Bè, è incominciato alle tre in punto, ed era tutto finito un quarto d’ora dopo. Ero giù nella fogna con una ragazza quando ho guardato fuori da una botola domandandomi chi aveva acceso le luci. Bè, mi sono vestito e me ne sono andato in giro per la città. Mi sono chiesto quale strada prendere, ho acceso una sigaretta sul parchimetro e ho camminato lungo la più solitaria. Era un giorno normale. Bè, ho suonato l’allarme antiatomico e ho abbassato la testa gridando: “Datemi dei fagiolini verdi, sono un uomo affamato.” Una pistola ha sparato e io sono corso lontano. A un angolo vicino a un chiosco di hot-dog ho visto un tizio, gli ho detto: “Salve amico, suppongo che siamo soli.” Lui ha gridato per un po’ e poi è sparito. Pensava che fossi comunista.

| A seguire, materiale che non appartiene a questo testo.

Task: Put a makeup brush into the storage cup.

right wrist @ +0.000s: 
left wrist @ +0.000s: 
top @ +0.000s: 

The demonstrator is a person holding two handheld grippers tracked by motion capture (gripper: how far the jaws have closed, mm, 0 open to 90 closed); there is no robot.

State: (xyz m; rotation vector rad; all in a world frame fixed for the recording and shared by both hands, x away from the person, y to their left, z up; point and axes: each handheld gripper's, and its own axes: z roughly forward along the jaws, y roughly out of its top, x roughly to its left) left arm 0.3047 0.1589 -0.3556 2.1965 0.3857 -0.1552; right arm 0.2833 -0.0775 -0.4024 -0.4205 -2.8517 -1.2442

Bè, ho visto una ragazza e prima che potesse scappare le ho detto: “Andiamo a giocare a Adamo ed Eva.” L’ho presa per mano, il mio cuore ha iniziato a battere forte quando lei ha detto: “Hey tu, ma sei matto o cosa, non ricordi cosa accadde l’ultima volta?” Bè, ho visto il finestrino di una Cadillac Uptown e, dato che non c’era nessuno in giro, mi sono messo al volante e l’ho guidata fino alla 42^ la mia Cadillac. Ottima macchina da guidare dopo una guerra. Poi, ricordo di aver visto un annuncio, così ho acceso la mia Conelrad. Ma non avevo pagato la bolletta della luce, per cui, la radio non funzionava bene. Ho acceso il giradischi, Johnny cantava: “Dillo a Mà, dillo a Pà, il nostro amore crescerà, Ooh-wah, Ooh- wah.” Mi sentivo solo e depresso, e avevo bisogno di parlare con qualcuno. Così ho chiamato il servizio ora esatta. “Quando sentirete il beep saranno le tre in punto,” lo ha detto per più di un ora, poi ho riattaccato io.

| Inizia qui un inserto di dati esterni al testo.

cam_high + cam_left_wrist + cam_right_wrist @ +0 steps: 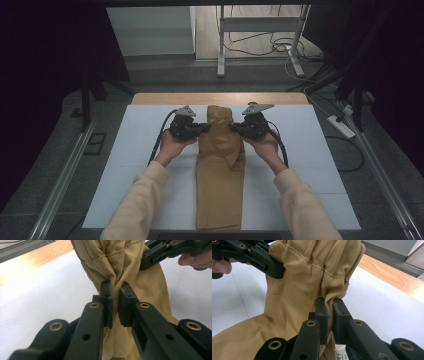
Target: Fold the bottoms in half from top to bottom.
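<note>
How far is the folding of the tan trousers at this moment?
Done: the tan trousers lie as one long narrow strip on the white mat. In hand: the left gripper and right gripper each pinch the raised far end. Left: probably laying that end down.

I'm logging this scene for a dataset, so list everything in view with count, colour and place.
trousers: one, tan, folded lengthwise at table centre, far end lifted by both grippers
label: one, white, on the trousers by the right gripper's jaws
table: one, white top, wooden far edge
power strip: one, white, floor right of table
cables: several, floor beyond table
left gripper: black, shut on trousers
right gripper: black, shut on trousers
sleeves: two, cream, bottom
</note>
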Demonstrator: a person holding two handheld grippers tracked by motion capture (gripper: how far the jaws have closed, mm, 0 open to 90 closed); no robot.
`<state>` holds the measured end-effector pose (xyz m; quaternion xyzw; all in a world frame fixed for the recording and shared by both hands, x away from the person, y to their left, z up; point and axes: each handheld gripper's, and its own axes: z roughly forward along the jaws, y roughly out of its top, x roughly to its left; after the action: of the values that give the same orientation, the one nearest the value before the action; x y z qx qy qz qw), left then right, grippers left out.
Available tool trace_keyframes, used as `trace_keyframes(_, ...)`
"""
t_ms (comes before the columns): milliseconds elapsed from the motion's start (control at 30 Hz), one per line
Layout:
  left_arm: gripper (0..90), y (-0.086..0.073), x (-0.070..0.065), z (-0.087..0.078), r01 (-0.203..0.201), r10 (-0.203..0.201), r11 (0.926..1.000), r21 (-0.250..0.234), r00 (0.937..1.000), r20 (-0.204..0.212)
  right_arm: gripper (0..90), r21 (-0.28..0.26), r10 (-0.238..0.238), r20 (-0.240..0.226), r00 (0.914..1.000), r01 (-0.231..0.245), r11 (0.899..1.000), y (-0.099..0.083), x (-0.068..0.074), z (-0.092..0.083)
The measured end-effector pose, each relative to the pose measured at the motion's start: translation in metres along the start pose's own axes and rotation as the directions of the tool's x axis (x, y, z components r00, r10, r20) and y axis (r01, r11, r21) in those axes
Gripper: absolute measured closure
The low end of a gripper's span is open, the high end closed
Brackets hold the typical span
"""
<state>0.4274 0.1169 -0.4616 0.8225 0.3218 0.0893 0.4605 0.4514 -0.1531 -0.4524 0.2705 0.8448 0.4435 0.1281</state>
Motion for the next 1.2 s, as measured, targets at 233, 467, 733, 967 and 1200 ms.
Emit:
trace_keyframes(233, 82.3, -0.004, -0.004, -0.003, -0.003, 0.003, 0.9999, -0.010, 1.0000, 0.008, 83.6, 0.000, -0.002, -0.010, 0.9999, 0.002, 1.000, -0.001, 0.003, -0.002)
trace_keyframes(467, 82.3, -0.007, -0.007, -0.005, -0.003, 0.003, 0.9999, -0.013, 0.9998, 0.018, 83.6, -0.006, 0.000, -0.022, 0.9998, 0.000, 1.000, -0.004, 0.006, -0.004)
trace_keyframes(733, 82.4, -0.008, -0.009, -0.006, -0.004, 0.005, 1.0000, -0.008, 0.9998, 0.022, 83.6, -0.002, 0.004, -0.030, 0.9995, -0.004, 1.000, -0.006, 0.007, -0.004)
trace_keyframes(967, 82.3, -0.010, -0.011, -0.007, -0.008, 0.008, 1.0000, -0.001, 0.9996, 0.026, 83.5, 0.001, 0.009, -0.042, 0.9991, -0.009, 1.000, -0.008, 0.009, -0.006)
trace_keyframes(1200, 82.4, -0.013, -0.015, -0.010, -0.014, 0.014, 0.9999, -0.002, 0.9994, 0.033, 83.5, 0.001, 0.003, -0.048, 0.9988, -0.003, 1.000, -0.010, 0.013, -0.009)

Il dottore mi interruppe proprio lì, e mi disse: “Hey, anch’io ho fatto lo stesso sogno, ma, vedi, il mio era un po’ diverso dal tuo. Ho sognato che l’unica persona rimasta dopo la guerra ero io. E non ti ho visto in giro!”

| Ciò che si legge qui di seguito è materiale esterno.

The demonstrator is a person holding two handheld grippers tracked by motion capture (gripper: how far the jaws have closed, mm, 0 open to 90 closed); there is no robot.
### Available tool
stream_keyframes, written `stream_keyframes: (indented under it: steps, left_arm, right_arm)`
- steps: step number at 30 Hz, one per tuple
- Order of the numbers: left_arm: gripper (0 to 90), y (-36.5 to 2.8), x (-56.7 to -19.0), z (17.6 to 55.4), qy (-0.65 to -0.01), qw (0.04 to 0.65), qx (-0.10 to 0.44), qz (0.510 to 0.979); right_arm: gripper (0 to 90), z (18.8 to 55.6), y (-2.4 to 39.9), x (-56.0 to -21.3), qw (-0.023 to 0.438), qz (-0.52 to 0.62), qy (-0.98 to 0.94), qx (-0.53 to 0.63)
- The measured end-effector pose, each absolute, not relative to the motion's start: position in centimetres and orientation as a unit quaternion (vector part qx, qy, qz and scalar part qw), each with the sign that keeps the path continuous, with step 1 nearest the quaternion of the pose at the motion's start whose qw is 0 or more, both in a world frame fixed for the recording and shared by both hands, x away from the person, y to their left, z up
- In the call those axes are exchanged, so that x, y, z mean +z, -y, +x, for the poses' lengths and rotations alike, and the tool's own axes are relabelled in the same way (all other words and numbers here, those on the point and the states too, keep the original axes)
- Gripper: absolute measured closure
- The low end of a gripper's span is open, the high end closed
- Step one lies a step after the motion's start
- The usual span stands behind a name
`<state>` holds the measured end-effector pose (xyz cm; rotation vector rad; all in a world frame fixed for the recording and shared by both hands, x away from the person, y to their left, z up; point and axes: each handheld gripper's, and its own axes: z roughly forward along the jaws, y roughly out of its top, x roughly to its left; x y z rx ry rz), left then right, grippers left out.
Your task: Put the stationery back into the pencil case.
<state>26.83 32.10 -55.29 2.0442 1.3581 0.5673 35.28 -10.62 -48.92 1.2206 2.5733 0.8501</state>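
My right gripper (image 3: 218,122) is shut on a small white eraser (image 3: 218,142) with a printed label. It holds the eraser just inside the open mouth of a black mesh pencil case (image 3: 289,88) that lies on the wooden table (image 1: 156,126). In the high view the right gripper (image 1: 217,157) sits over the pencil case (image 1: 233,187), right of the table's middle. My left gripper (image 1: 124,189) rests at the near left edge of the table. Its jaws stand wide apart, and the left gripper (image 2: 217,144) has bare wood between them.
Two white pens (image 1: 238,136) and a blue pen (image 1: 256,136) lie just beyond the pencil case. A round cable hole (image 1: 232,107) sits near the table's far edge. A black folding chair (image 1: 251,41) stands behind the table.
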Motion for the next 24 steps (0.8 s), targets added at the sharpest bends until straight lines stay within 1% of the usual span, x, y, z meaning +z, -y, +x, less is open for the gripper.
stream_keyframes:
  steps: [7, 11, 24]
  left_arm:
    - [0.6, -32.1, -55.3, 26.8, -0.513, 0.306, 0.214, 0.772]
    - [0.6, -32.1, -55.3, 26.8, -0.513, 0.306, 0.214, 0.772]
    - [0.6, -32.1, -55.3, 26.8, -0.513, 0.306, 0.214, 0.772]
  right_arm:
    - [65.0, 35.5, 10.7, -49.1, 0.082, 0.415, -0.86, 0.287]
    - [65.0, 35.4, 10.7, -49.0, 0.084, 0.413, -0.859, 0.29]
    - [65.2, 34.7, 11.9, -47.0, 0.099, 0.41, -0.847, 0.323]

Bè, adesso ne è passato di tempo e sembra che tutti facciano lo stesso sogno. Tutti si vedono camminare da soli e non c’è nessuno intorno. La metà delle persone può essere nel giusto tutte le volte. Alcune persone possono essere nel giusto qualche volta. Ma tutti non possono essere nel giusto tutte le volte. Credo che l’abbia detto Abramo Lincoln. Ti lascerò entrare nei miei sogni se mi lascerai entrare nei tuoi. Questo l’ho detto io.